As a whole, data summarized in Table 1 illustrate significant heterogeneity in the clinical phenotype and severity of the disease in the 13 affected individuals. This does not support a correlation between clinical phenotype and the CFHR1210C mutation. Moreover, CFHR1210C mutation analysis in the relatives of patients R016, F106/F108, H29IV-1, D45348, and S006 demonstrated the presence of 16 asymptomatic CFHR1210C mutation carriers (Figure 1), suggesting that presence of other genetic or environmental risk factors contributes to the manifestation and severity of aHUS in CFHR1210C mutation carriers. Penetrance of the disease among CFHR1210C mutation carriers was estimated to be approximately 30%.

View this table:
Table 1.

Clinical data in aHUS patients carrying the CFHR1210C mutation

To determine whether mutations or polymorphisms in other complement genes, previously associated with aHUS, influence the development and severity of aHUS in the CFHR1210C mutation carriers, we undertook mutation screening of MCP (CD46) and IF (CFI) and genotyped all samples for the MCPggaac, CFHTGTGGT, and ΔCFRH3-CFRH1 polymorphisms.10,20,22 Figures 1 and 2 and Table 2 summarize these data. Two of our patients are also compound heterozygotes for mutations in MCP (F106 and F108), and a third one carries a mutation in the second CFH allele (H29IV-1) (Table 2).

Figure 2.
Figure 2.

Individual aHUS patients carrying CFHR1210C. Most probable CFH haplotypes indicated. Patient code and onset age are shown. The CFH haplotype that carries CFHR1210C is shaded. Code for symbols is as in Figure 1.

View this table:
Table 2.

Complement and genetic data in aHUS patients carrying the CFHR1210C mutation

Convalescent complement C3 levels are clearly decreased only in patients who also carry MCP mutations (F106 and F108) or CFHlow expression alleles (H29IV-1), suggesting a constitutive dysregulation of the alternative complement pathway in these patients (Table 1). Interestingly, these three individuals and D45348, who is homozygous for CFHR1210C, have an early onset of the disease. All but one of the 13 aHUS patients included in this report carry additional aHUS risk factors and, in general, these affected individuals tend to have more aHUS risk factors than their asymptomatic relatives who are CFHR1210C carriers (Figure 1). With this in mind, it is interesting that patient 6089, who does not carry additional known aHUS risk factors, had only a single aHUS episode and recovered renal function without sequelae (Table 1). In addition to CFH haplotypes that predispose to aHUS, we have recently reported the existence of CFH haplotypes that protect from aHUS (CFH-H2 in Table 3).22 Interestingly, some of the asymptomatic CFHR1210C carriers also have the aHUS low-risk CFHCATAAG haplotype (Figure 1).

View this table:
Table 3.

CFH haplotype frequencies

Therefore, the data presented here are consistent with previous reports showing that affected individuals carry more than one aHUS risk factor10,16,25 and strongly support the concept that susceptibility to aHUS results from the additive effect of multiple genetic factors involving plasma and membrane-associated complement regulators. Within the families included in this report there are, however, relatives who apparently share identical genetic susceptibility profiles with the aHUS patients and have not developed the disease (Figure 1). As indicated before, this suggests that there are other, as yet unidentified, genetic or environmental risk factors contributing to manifestation of the disease.
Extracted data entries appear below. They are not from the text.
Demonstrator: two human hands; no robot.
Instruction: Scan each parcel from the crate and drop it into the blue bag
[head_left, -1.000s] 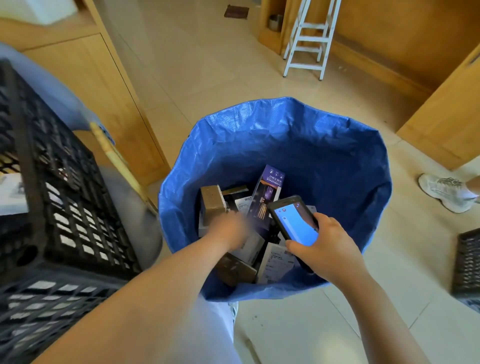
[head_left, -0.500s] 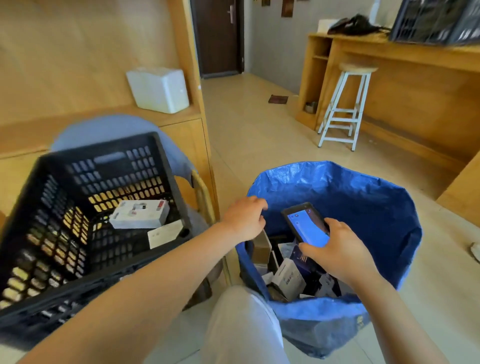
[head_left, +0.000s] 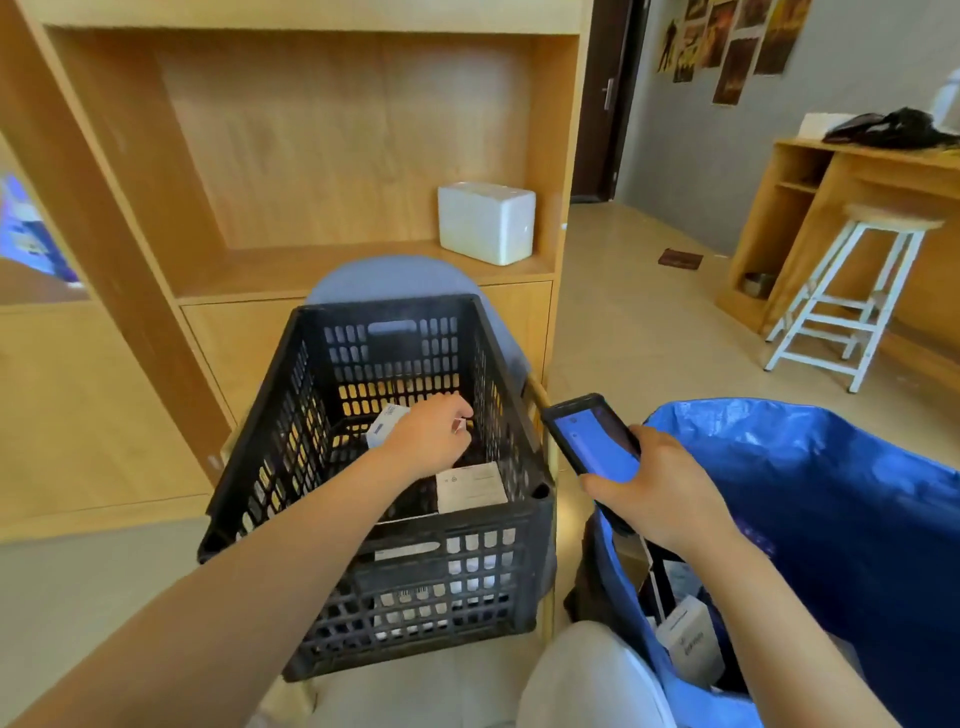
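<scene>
Black crate (head_left: 395, 566) nearly emptied: approx. two parcels showed inside. Left hand (head_left: 428, 439) was curled onto the white parcel (head_left: 383, 422) at crate's back, grip not confirmed. Right hand (head_left: 657, 491) gripped phone scanner (head_left: 589, 439), right of crate. Blue bag (head_left: 831, 519), right of crate, already held several scanned boxes.

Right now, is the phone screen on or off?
On. The phone in the right hand shows a lit blue screen facing up, held between the crate and the bag.

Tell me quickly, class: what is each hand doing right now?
Left hand: down in the black crate, fingers curled on a white parcel; whether it grips it cannot be told.
Right hand: holding the phone, screen up.
</scene>
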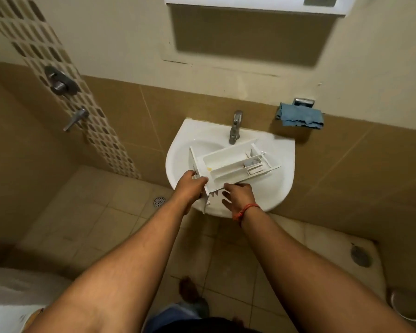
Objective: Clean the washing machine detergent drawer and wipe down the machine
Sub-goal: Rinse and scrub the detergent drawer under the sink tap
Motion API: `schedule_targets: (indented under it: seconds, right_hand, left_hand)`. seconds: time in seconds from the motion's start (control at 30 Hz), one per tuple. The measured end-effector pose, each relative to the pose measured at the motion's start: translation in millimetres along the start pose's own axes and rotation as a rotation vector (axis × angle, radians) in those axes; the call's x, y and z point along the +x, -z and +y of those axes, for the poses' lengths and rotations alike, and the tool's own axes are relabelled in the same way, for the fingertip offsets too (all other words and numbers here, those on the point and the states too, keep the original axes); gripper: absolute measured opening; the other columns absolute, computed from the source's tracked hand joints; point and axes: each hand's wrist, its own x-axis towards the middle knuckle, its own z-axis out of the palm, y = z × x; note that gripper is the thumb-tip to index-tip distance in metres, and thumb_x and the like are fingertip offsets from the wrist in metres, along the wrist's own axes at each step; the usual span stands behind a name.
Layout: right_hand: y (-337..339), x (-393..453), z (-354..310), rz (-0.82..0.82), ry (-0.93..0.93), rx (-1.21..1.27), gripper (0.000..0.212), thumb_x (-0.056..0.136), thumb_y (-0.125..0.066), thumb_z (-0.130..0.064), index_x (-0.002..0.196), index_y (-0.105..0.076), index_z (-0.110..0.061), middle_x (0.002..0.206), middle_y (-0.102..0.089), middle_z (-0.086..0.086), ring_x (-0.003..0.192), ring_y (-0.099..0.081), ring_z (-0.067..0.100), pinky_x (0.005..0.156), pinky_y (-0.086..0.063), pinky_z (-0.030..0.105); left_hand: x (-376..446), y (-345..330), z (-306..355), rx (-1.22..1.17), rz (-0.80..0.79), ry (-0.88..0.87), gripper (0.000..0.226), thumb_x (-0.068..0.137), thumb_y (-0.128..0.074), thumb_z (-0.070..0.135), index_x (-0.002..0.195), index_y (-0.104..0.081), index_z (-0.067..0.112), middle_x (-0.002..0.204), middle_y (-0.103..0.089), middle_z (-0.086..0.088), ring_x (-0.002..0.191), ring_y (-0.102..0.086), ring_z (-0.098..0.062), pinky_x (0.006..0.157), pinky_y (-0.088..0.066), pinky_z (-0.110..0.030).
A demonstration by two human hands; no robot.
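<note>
A white detergent drawer [231, 162] lies across the white wall sink [281, 164], its front panel toward me at the left and its compartments facing up. My left hand [191, 186] grips the drawer's front-left corner. My right hand [238, 195] is at the drawer's near edge, thumb and fingers spread, touching its underside; I cannot see whether it holds the edge. A red thread is tied round the right wrist. No water is visible from the chrome tap [235, 127].
A blue cloth [299, 116] hangs on a metal holder on the wall right of the sink. Shower valves [60, 84] sit on the mosaic strip at left. Floor drains [159, 201] lie in the tiled floor. A white object shows at bottom left.
</note>
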Motion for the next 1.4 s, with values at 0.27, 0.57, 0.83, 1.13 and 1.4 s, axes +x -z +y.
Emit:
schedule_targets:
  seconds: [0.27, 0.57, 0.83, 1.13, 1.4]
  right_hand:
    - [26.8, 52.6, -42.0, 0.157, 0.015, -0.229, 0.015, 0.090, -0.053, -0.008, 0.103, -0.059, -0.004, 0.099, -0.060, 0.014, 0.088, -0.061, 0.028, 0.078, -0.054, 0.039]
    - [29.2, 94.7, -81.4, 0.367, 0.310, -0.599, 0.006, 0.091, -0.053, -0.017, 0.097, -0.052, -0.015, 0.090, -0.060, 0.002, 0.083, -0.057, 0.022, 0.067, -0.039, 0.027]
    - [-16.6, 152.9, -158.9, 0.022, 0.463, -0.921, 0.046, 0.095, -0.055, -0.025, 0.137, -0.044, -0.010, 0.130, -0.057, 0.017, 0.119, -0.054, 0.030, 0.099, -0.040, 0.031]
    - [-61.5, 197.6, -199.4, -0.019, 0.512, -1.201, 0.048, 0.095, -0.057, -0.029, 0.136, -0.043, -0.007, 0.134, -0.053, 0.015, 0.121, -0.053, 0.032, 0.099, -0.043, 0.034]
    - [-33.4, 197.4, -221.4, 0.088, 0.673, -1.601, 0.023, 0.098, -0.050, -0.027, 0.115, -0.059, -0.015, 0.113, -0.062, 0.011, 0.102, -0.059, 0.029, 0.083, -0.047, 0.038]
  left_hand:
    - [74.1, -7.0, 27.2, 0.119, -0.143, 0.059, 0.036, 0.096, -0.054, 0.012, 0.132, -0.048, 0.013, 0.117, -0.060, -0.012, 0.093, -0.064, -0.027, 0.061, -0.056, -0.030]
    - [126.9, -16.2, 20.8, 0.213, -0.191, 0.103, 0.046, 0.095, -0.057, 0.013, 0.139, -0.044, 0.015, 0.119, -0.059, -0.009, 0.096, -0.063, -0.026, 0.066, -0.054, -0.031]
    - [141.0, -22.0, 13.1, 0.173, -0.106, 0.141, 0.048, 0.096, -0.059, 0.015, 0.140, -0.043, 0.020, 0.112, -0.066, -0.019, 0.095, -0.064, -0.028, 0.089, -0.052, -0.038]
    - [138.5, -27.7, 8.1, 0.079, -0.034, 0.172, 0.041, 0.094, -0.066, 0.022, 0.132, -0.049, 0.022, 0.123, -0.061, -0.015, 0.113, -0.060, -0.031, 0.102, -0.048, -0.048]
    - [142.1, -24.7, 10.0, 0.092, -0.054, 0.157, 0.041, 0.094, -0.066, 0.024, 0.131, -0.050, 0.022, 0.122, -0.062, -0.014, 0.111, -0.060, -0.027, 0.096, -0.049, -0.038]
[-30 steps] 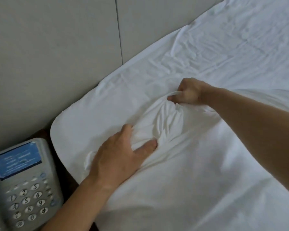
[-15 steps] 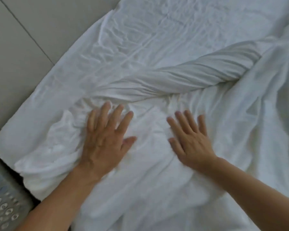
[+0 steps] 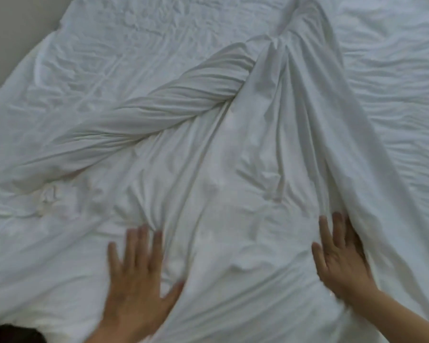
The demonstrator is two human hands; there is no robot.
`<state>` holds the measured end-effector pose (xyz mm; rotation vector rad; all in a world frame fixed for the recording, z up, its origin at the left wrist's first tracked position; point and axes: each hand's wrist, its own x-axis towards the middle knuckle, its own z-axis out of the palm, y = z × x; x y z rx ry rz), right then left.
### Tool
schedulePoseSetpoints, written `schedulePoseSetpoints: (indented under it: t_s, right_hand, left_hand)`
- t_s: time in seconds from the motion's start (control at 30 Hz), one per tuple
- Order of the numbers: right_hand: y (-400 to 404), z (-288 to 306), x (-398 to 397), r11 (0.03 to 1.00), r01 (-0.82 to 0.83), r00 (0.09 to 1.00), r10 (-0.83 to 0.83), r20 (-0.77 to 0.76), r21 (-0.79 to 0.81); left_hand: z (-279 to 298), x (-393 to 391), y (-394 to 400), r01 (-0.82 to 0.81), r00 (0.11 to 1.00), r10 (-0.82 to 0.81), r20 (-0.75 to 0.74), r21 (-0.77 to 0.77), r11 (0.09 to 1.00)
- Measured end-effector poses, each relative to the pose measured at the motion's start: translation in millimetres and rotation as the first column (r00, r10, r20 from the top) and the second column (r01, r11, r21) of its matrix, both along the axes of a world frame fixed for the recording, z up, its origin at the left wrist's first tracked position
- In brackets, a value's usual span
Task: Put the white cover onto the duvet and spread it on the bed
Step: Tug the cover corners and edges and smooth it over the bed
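Twisted roll (image 3: 164, 107) in white cover (image 3: 221, 194) runs diagonally, beyond left hand (image 3: 136, 288); right hand (image 3: 342, 261) farther off. Both hands flat, fingers spread, pressing cover on bed (image 3: 394, 58).

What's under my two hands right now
Both the left hand and right hand lie flat on the rumpled white cover. Whatever lies beneath that fabric is hidden.
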<state>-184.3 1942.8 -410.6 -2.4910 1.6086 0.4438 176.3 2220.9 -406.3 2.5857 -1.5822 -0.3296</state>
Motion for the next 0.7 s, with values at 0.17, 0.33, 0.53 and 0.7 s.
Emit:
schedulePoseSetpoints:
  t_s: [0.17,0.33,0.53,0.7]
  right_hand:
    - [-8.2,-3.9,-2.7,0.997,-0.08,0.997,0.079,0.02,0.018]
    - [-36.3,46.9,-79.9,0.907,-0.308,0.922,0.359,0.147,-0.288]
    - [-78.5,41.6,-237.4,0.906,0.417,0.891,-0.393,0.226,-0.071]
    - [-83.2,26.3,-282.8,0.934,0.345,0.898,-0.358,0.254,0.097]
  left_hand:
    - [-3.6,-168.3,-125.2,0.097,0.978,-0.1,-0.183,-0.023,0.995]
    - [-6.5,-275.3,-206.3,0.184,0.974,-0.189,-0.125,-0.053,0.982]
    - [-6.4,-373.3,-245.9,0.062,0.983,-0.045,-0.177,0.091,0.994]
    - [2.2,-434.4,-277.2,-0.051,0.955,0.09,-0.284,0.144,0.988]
Haplotype analysis using six CFH and two CFHR3 intragenic SNPs enable us to identify three extended CFH haplotypes segregating with CFHR1210C in the affected individuals (Table 2). In families 020, 024, and HUS29, CFHR1210C was associated with a rare CFH haplotype (CFHTGTAAT, H4b* in Table 4) that was absent in a control population of 317 unrelated individuals (Figure 1; Table 3) and differs from haplotype H4b only at SNP 2808G>T. Interestingly, this unique CFH haplotype was also present in patients S198, S197, D40308, 6089, and FHUSA11, which suggests that CFHR1210C was also associated with the CFHTGTAAT haplotype in these individuals. Family D4534 illustrates that the CFHCGTGGT haplotype is also associated with the CFHR1210C mutation (Figure 1). Finally, patient S223, who is a CFHTGTGGT homozygote, unambiguously associates the CFHTGTGGT haplotype with CFHR1210C (Figure 2). Haplotype CFHTGTGGT is also likely associated with the CFHR1210C in patients S006 and S196 (Figures 1 and 2). This conclusion is supported by the observation that patients S006 and S196 lack one copy of the CFHR1 and CFHR3 genes, which is associated with the CFHCGTAAG and CFHTGTAAG haplotypes (Martinez-Barricarte et al., unpublished observations), making the most probable genotypes for S006 and S196, CFHTGTGGT/CFHCGTAAG and CFHTGTGGT/CFHTGTAAG, respectively.

View this table:
Table 4.

CFH-CFHR3 haplotypes associated with the CFHR1210C mutation

Alignment of the three extended CFH haplotypes associated with the CFHR1210C mutation illustrates that they are identical around the mutation site, suggesting that the three alleles may have a common origin and have been generated by recombination from a single original CFH chromosome carrying the CFHTGTAAT haplotype (Table 4; Figure 3). Because the CFHTGTAAT haplotype is strongly associated with the CFHR1210C mutation and is extremely rare in whites, we postulate that the CFHR1210C mutation originated in a different population, where the CFHTGTAAT haplotype is relatively frequent, and that was introduced in the European populations later on. However, we cannot rule out the possibility of a mutational event in this rare chromosome in whites.

Figure 3.
Figure 3.

Model for the origin of the three CFH haplotypes associated with CFHR1210C. This model shows 2 putative recombination events that may have generated the 3 CFH haplotypes found associated with CFHR1210C in our patients. H1 and H3 are relatively frequent CFH haplotypes in the general population (Table 3).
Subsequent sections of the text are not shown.